** What is required **
From the material below, pull each line containing the string "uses".

** Given information **
----------------------------------------
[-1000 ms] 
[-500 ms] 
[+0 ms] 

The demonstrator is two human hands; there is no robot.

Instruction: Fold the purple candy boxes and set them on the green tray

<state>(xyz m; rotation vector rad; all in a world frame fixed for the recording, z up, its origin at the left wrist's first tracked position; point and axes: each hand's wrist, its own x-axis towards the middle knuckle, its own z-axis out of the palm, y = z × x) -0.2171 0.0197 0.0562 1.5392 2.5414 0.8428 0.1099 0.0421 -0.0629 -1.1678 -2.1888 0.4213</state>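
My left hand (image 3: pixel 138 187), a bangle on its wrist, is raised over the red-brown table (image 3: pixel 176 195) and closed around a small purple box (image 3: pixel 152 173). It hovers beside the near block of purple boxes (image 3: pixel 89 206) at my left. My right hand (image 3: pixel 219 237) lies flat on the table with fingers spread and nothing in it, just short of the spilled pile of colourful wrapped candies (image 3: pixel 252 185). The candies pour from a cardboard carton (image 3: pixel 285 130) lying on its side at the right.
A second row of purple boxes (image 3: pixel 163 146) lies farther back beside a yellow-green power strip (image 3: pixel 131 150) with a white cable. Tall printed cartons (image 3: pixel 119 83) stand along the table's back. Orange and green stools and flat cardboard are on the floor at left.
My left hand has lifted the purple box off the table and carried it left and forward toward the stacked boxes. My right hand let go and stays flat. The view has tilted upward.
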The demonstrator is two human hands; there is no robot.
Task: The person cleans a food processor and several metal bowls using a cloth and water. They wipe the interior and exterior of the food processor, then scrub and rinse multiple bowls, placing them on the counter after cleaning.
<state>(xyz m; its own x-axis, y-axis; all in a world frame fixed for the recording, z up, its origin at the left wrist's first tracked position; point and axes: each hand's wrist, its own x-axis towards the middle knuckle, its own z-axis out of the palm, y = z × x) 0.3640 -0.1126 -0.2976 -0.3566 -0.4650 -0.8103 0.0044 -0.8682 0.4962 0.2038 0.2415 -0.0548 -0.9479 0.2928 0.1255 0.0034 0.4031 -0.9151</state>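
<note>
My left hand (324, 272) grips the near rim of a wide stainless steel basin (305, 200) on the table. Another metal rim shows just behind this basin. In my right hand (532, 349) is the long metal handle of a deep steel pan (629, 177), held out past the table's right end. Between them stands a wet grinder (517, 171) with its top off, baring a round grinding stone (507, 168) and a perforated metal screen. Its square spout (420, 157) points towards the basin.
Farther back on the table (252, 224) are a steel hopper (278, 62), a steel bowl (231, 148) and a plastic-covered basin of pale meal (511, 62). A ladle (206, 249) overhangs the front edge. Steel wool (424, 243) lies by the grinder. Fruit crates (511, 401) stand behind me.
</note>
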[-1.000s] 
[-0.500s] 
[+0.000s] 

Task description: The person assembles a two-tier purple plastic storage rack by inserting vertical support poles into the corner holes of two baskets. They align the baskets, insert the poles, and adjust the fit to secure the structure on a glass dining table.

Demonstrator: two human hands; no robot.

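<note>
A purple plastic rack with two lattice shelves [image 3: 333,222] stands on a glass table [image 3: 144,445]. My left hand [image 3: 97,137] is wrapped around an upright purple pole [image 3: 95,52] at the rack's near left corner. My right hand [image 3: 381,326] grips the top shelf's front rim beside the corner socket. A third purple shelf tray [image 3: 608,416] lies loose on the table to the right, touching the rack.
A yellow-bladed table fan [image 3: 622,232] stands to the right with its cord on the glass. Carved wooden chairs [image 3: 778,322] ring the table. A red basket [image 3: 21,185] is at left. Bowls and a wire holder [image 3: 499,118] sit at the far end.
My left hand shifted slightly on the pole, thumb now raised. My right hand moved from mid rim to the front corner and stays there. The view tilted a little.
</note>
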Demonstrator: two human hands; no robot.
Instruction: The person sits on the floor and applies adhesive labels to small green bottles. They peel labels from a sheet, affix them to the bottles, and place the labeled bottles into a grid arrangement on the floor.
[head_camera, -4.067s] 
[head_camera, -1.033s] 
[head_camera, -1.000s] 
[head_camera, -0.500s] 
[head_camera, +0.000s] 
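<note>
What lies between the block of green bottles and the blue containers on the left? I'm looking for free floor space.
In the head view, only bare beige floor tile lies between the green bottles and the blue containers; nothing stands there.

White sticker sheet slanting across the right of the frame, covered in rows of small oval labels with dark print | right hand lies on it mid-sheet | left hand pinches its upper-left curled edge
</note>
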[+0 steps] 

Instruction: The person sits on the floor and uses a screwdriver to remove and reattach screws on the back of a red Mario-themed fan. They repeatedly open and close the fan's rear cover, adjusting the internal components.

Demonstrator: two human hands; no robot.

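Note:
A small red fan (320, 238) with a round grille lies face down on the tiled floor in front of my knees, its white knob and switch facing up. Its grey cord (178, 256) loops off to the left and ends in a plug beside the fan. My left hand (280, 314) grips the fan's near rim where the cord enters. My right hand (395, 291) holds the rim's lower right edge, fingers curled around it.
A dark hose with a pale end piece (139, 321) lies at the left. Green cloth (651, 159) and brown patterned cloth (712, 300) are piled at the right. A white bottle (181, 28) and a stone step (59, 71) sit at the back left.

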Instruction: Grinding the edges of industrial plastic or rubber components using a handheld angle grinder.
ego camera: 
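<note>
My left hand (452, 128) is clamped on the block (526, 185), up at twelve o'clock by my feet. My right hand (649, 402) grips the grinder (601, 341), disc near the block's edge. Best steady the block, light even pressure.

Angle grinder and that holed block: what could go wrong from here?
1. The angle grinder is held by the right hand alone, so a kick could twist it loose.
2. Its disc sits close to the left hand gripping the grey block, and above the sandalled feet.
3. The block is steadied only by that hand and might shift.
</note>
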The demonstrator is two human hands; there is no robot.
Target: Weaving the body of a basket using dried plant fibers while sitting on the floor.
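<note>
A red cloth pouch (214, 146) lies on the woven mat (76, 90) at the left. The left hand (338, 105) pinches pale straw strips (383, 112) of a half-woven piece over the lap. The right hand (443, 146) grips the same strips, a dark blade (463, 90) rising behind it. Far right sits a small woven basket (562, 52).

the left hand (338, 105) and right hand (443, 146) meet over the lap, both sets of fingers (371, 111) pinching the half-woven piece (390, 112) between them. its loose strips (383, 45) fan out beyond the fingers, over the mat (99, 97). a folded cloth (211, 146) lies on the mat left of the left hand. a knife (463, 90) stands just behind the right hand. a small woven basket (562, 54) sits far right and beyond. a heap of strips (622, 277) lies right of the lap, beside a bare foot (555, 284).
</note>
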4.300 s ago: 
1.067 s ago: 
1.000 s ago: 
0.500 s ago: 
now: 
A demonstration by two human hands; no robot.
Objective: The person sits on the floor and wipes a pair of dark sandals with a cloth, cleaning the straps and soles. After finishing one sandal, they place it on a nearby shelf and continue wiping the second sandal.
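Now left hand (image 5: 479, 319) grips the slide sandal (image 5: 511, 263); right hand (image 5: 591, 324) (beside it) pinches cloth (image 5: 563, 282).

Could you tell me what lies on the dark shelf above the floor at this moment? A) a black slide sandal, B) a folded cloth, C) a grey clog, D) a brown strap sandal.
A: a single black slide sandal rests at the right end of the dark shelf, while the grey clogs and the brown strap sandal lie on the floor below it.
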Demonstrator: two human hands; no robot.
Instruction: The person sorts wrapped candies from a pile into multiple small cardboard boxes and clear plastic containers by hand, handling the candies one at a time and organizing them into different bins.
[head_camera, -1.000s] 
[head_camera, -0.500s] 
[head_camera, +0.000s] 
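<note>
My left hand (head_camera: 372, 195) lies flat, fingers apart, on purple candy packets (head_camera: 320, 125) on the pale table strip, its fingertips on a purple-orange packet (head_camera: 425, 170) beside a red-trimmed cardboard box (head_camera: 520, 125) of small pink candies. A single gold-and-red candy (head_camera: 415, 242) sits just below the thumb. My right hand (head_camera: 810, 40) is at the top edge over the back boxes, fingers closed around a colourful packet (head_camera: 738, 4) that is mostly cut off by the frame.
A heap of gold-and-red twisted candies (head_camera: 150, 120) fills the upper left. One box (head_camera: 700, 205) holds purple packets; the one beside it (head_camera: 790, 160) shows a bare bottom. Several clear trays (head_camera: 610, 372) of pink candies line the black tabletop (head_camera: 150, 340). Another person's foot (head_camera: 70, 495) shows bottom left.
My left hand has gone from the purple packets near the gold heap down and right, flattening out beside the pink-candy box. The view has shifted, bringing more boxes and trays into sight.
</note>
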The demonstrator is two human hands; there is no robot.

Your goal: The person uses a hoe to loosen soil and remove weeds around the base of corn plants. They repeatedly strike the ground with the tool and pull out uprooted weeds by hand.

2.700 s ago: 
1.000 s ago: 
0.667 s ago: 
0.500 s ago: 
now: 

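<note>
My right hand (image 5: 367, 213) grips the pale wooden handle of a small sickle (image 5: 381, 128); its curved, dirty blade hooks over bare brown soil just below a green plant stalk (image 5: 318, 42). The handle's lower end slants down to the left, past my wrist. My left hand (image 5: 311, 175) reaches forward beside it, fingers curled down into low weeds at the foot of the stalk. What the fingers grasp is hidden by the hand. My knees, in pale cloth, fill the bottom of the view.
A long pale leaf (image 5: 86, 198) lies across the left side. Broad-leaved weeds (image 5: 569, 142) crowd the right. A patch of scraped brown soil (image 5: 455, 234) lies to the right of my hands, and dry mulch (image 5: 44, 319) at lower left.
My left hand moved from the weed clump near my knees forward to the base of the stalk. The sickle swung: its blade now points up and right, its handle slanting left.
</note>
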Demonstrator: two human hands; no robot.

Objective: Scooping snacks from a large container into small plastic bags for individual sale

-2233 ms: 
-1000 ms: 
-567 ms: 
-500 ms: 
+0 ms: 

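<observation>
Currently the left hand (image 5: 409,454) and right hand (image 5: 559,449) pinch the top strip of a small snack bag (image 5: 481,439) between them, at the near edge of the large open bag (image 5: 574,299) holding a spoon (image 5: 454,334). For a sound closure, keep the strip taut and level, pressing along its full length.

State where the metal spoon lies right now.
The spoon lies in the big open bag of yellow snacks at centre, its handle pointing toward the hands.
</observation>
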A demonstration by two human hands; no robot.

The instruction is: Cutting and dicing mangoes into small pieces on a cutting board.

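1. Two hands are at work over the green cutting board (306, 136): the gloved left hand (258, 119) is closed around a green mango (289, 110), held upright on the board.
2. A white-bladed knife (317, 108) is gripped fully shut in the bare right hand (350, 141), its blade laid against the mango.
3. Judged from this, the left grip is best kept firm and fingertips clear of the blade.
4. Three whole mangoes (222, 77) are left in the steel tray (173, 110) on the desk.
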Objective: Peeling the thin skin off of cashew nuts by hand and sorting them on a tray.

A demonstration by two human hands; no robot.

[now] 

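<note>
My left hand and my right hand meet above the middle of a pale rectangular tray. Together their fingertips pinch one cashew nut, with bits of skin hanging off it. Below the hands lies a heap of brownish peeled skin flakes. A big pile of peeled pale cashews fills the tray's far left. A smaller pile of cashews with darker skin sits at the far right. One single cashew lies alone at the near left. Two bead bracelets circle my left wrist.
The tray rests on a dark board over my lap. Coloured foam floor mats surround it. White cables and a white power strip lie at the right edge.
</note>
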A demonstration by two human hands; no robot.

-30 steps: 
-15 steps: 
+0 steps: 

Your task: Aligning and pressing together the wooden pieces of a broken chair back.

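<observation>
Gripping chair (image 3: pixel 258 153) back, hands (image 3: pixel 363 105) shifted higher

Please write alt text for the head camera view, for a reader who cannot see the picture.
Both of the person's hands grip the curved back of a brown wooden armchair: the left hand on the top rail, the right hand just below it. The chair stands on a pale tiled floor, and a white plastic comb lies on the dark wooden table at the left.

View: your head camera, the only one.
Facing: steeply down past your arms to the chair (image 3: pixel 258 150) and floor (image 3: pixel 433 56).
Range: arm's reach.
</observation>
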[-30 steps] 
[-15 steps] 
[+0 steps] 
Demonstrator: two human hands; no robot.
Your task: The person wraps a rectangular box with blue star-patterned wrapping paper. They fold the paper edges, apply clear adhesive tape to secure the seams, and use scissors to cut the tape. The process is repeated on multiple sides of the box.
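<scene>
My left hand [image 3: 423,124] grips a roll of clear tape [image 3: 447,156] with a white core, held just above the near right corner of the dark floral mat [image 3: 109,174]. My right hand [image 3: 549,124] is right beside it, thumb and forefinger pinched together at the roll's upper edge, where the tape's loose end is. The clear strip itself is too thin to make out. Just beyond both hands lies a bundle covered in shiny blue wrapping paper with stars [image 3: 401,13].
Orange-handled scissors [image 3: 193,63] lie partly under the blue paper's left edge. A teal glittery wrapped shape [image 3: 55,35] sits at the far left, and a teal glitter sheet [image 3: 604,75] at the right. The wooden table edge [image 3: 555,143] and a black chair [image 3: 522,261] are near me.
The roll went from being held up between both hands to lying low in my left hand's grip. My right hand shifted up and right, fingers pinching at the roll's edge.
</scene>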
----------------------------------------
** Response to the task **
Instruction: The person sits on the floor and uses a screwdriver to remove and reattach screws on the back of a red Mario-themed fan. They repeatedly open and close the fan's rear cover, adjusting the internal components.
Your goal: The person uses a hoe to loosen soil and remove weeds around the base of corn plants. They repeatedly strike the ground with the tool and pull out uprooted weeds by hand.

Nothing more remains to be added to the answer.